Impute missing values in a numeric matrix using k-nearest neighbors (K-NN).

Usage

knn_imp(
  obj,
  k,
  colmax = 0.9,
  method = c("euclidean", "manhattan"),
  cores = 1,
  post_imp = TRUE,
  subset = NULL,
  dist_pow = 0,
  tree = FALSE,
  na_check = TRUE,
  .progress = FALSE
)

Arguments

obj

A numeric matrix with samples in rows and features in columns.

k

Integer. Number of nearest neighbors to use for K-NN imputation.

colmax

Numeric scalar between 0 and 1. Columns with a missing-data proportion greater than colmax are excluded from the main imputation method. Excluded columns are left unchanged unless post_imp = TRUE, in which case remaining missing values are replaced by column means when possible.

method

Character. K-NN imputation distance method: either "euclidean" or "manhattan".

cores

Integer. Number of cores to use for K-NN imputation. Defaults to 1.

post_imp

Logical. If TRUE, replace missing values remaining after the main imputation method with column means when possible.

subset

Optional character or integer vector specifying columns to target for imputation. If NULL, all eligible columns are targeted.

dist_pow

Numeric. Power used to penalize more distant neighbors in the weighted average. dist_pow = 0 gives an unweighted average of the nearest neighbors.

tree

Logical. If FALSE, use brute-force K-NN. If TRUE, use ball-tree K-NN via mlpack.

na_check

Logical.
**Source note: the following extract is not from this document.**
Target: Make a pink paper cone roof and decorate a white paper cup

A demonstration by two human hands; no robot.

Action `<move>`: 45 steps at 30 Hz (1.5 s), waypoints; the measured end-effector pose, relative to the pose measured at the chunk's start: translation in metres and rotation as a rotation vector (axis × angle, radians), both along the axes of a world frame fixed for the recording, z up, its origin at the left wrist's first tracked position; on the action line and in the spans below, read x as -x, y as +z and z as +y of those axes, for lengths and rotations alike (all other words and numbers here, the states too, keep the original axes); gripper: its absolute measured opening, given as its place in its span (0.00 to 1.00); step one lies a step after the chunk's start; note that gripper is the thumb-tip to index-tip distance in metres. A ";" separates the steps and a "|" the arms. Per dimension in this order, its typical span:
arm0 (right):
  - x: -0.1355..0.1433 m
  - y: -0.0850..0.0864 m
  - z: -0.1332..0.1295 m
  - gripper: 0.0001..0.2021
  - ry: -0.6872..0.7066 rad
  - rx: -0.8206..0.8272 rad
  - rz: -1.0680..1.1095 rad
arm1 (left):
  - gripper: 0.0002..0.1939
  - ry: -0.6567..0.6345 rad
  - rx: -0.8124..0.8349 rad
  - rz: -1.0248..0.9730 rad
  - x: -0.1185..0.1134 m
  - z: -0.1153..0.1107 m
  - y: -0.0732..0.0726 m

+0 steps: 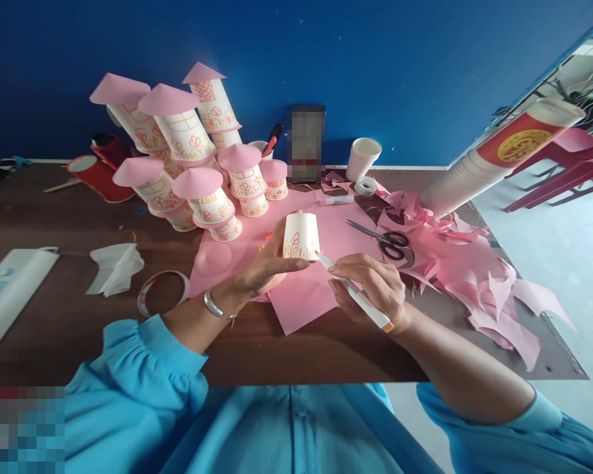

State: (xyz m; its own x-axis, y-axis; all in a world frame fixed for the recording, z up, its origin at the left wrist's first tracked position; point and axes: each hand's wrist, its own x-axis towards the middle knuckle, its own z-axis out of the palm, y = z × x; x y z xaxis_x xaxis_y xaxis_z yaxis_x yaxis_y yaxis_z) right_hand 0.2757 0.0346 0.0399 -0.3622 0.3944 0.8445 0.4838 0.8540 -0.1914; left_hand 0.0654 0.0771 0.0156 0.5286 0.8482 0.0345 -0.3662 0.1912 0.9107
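My left hand (269, 260) is closed around a small white paper cup (300, 232), held upside down above the pink paper. Orange-red flowers and grass-like strokes run along the cup's lower part. In my right hand (370, 286) is a white marker (358, 299) with an orange end, its tip at the cup's lower right edge. Beneath both hands lie pink paper sheets (304, 303). Left of the cup stand several decorated paper cup towers (210, 201) with pink cone roofs.
Scissors (383, 238) and a heap of pink paper scraps (454, 263) lie on the right, beside a leaning stack of paper cups (459, 181). A tape roll (163, 293), crumpled tissue (114, 268) and red cup (96, 179) are left. A white cup (364, 158) stands behind.
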 end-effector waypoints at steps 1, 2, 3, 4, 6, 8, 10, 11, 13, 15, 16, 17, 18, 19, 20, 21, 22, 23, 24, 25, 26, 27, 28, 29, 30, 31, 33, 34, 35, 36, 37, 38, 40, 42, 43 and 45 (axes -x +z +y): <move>0.000 0.000 0.000 0.09 0.001 -0.002 -0.004 | 0.47 0.007 -0.003 -0.006 0.000 0.000 0.001; 0.000 0.000 0.000 0.09 0.003 -0.004 -0.009 | 0.48 0.014 -0.007 -0.017 0.000 0.000 0.001; 0.000 0.000 0.000 0.09 0.004 -0.003 -0.015 | 0.48 0.022 -0.011 -0.029 -0.001 0.000 0.001; 0.000 0.000 0.000 0.09 0.004 0.000 -0.018 | 0.48 0.030 -0.013 -0.040 -0.001 0.000 0.001; -0.001 0.000 0.000 0.09 0.004 0.002 -0.017 | 0.47 0.030 -0.003 -0.063 0.000 0.002 0.001; -0.001 0.001 0.000 0.08 0.003 -0.002 -0.013 | 0.46 0.014 0.016 -0.108 0.000 0.003 -0.001; -0.001 0.001 0.000 0.08 0.008 -0.012 -0.014 | 0.44 0.000 0.036 -0.156 0.001 0.004 -0.002; -0.001 0.001 0.000 0.08 0.009 -0.016 -0.017 | 0.44 -0.001 0.042 -0.171 0.001 0.005 -0.003; -0.001 0.001 0.000 0.08 0.009 -0.018 -0.019 | 0.43 0.004 0.051 -0.165 0.001 0.005 -0.004; -0.001 0.001 0.000 0.08 0.009 -0.012 -0.018 | 0.44 0.024 0.058 -0.131 0.001 0.004 -0.005; -0.001 0.000 0.000 0.08 0.009 -0.008 -0.018 | 0.44 0.037 0.061 -0.116 0.001 0.004 -0.005; -0.001 0.000 0.000 0.08 0.010 -0.004 -0.018 | 0.44 0.046 0.067 -0.103 0.001 0.003 -0.005; -0.001 0.000 0.000 0.08 0.011 -0.002 -0.018 | 0.45 0.051 0.073 -0.096 0.000 0.003 -0.004; -0.001 0.000 0.000 0.08 0.010 -0.002 -0.018 | 0.44 0.053 0.074 -0.093 0.000 0.003 -0.003; -0.001 -0.001 0.000 0.08 0.009 -0.003 -0.017 | 0.44 0.050 0.072 -0.092 0.000 0.003 -0.001; -0.001 -0.001 0.000 0.08 0.008 -0.005 -0.014 | 0.44 0.047 0.067 -0.088 -0.001 0.003 0.000; 0.000 -0.001 0.001 0.08 0.009 -0.008 -0.012 | 0.44 0.045 0.060 -0.082 -0.001 0.004 0.002; 0.000 0.000 0.001 0.08 0.008 -0.010 -0.010 | 0.44 0.042 0.053 -0.075 -0.002 0.004 0.003; 0.000 0.000 0.001 0.08 0.009 -0.011 -0.009 | 0.43 0.037 0.047 -0.073 -0.002 0.004 0.003; 0.000 0.000 0.001 0.08 0.011 -0.010 -0.010 | 0.42 0.026 0.044 -0.075 -0.001 0.004 0.003; 0.000 0.000 0.001 0.08 0.012 -0.009 -0.011 | 0.41 0.014 0.042 -0.081 -0.001 0.004 0.002; 0.000 0.000 0.001 0.09 0.012 -0.007 -0.012 | 0.40 0.004 0.041 -0.088 -0.001 0.004 0.001; 0.000 0.000 0.001 0.09 0.011 -0.005 -0.012 | 0.39 -0.004 0.038 -0.093 0.000 0.004 0.000; 0.000 0.000 0.001 0.09 0.011 -0.004 -0.010 | 0.38 -0.010 0.036 -0.095 0.000 0.004 -0.001; 0.000 0.000 0.001 0.09 0.012 -0.005 -0.009 | 0.39 -0.012 0.033 -0.095 0.000 0.003 -0.002; 0.000 0.000 0.001 0.09 0.014 -0.007 -0.009 | 0.40 -0.011 0.031 -0.093 0.000 0.003 -0.003; 0.000 0.000 0.001 0.09 0.017 -0.009 -0.013 | 0.41 -0.006 0.030 -0.085 0.000 0.003 -0.005; 0.000 0.000 0.001 0.09 0.019 -0.010 -0.015 | 0.42 -0.002 0.033 -0.083 0.000 0.003 -0.006; 0.000 0.001 0.001 0.09 0.020 -0.010 -0.018 | 0.42 0.001 0.038 -0.080 0.000 0.003 -0.006; 0.000 0.001 0.001 0.08 0.021 -0.010 -0.020 | 0.42 0.006 0.040 -0.082 0.000 0.004 -0.007; 0.000 0.001 0.001 0.08 0.022 -0.010 -0.020 | 0.42 0.010 0.042 -0.087 0.000 0.004 -0.007; -0.001 0.001 0.001 0.08 0.023 -0.011 -0.020 | 0.41 0.015 0.046 -0.095 0.000 0.005 -0.006; -0.001 0.000 0.001 0.08 0.020 -0.015 -0.017 | 0.40 0.023 0.062 -0.121 0.000 0.005 -0.005; -0.001 0.000 0.000 0.08 0.011 -0.015 -0.014 | 0.39 0.021 0.087 -0.151 0.000 0.005 -0.002; -0.001 0.000 0.000 0.08 0.006 -0.014 -0.015 | 0.38 0.015 0.096 -0.160 0.001 0.005 -0.001; 0.000 0.000 0.000 0.08 0.004 -0.008 -0.017 | 0.39 0.001 0.091 -0.160 0.001 0.004 0.000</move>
State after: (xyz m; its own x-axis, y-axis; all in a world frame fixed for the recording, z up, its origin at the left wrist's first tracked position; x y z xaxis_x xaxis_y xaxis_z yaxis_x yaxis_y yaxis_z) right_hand 0.2761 0.0350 0.0399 -0.3780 0.3860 0.8415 0.4838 0.8573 -0.1759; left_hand 0.0648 0.0813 0.0155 0.5213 0.8524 0.0414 -0.5056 0.2694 0.8196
If TRUE, check whether the returned matrix still contains missing values.

.progress

Logical. If TRUE, show imputation progress.

Value

A numeric matrix of the same dimensions as obj, with missing values imputed. The returned object has class slideimp_results.

Details

knn_imp() performs imputation column-wise, treating rows as observations and columns as features.

When dist_pow > 0, imputed values are computed as distance-weighted averages. Weights are inverse distances raised to the power of dist_pow.
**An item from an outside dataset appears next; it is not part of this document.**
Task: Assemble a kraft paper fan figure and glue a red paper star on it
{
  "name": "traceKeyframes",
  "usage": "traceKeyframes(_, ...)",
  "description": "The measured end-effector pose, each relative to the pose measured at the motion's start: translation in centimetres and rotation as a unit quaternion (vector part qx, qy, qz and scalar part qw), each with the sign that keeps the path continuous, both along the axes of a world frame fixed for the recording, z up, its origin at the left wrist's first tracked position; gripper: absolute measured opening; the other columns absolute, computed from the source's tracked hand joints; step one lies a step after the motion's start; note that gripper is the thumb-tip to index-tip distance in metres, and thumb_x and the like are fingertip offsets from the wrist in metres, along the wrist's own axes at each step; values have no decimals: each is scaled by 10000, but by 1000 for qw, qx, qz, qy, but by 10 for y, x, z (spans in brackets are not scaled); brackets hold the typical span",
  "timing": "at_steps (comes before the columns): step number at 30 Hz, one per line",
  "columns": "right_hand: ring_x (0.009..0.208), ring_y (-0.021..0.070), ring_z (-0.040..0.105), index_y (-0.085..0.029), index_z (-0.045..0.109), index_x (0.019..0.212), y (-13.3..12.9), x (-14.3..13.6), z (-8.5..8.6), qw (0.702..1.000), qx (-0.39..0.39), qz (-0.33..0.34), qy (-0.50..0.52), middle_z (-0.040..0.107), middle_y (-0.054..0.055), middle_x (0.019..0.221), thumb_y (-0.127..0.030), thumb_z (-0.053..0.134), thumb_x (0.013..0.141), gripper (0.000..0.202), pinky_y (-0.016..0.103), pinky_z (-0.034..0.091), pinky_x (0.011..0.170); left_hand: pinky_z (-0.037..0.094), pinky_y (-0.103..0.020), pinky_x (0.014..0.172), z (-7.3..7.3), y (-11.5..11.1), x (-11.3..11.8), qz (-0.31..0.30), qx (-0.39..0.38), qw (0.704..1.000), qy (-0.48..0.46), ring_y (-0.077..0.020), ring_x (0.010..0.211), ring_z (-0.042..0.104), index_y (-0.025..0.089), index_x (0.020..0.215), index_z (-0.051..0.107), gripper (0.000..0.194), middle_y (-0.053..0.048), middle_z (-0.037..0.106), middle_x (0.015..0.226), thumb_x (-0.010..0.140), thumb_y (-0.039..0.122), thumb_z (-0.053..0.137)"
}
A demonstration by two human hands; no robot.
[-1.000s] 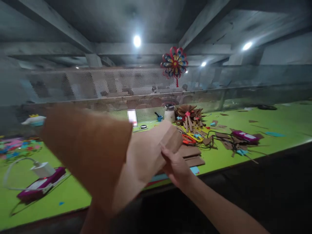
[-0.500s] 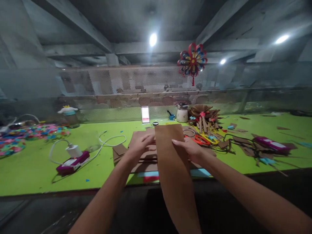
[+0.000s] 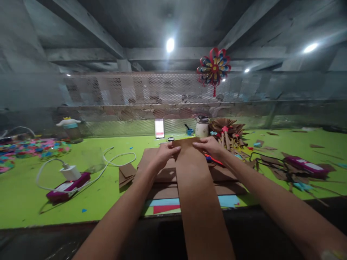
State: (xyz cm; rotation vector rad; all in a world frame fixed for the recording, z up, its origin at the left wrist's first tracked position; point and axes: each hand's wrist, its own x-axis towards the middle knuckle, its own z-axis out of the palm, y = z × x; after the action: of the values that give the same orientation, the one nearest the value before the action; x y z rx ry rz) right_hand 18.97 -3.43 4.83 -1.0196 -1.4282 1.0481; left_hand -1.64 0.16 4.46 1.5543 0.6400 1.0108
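Note:
A long strip of brown paper (image 3: 197,187) hangs down past the table's front edge toward me. My left hand (image 3: 166,153) pinches its far left corner, thumb on top. At the far right corner, my right hand (image 3: 210,146) grips the same strip between thumb and fingers. Beneath the strip lie stacked brown paper sheets (image 3: 162,191), with light blue paper (image 3: 227,200) and red paper (image 3: 166,209) under them at the table's front edge. Folded brown paper pieces (image 3: 127,173) rest just left of the stack.
A purple power strip (image 3: 67,189) with a white charger and cable is at left, near colourful paper pieces (image 3: 40,148). Behind stand a lit phone (image 3: 159,128) and a jar (image 3: 202,127). Brown paper fans (image 3: 229,128), scraps and a second purple power strip (image 3: 307,167) lie right.
My left hand has moved from beside the strip onto its far left corner. My right hand has shifted up to the far right corner, and the strip's far end has flattened out.

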Motion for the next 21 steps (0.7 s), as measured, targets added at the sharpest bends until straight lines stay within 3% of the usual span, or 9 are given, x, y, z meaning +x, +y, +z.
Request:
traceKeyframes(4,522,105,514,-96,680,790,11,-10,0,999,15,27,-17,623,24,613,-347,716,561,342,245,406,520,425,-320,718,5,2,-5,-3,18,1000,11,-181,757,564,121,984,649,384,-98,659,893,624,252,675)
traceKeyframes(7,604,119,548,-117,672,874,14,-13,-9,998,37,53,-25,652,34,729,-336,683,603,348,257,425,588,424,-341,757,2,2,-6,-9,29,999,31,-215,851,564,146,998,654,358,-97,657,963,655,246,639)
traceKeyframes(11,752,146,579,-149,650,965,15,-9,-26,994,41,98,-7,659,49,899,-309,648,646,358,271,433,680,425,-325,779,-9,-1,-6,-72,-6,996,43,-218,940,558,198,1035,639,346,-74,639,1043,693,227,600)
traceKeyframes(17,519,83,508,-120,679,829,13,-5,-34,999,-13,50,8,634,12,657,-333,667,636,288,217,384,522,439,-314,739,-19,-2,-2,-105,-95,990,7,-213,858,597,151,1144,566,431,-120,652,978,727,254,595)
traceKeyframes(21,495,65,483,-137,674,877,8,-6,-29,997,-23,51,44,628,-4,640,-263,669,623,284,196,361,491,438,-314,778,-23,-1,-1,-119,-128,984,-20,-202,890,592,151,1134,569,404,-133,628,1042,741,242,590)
If tree = TRUE, nearest neighbors are found with a ball tree via the mlpack package. This can be faster for some large, low-missingness data sets, but it requires initially filling missing values with column means, which can introduce bias when missingness is high.

K-NN performance optimization

  • tree = FALSE uses brute-force K-NN. This avoids the initial mean-filling step and is often faster for small to moderate datasets or high-dimensional data.

  • tree = TRUE uses ball-tree K-NN. Consider this only when run time is prohibitive and missingness is low, for example less than 5%.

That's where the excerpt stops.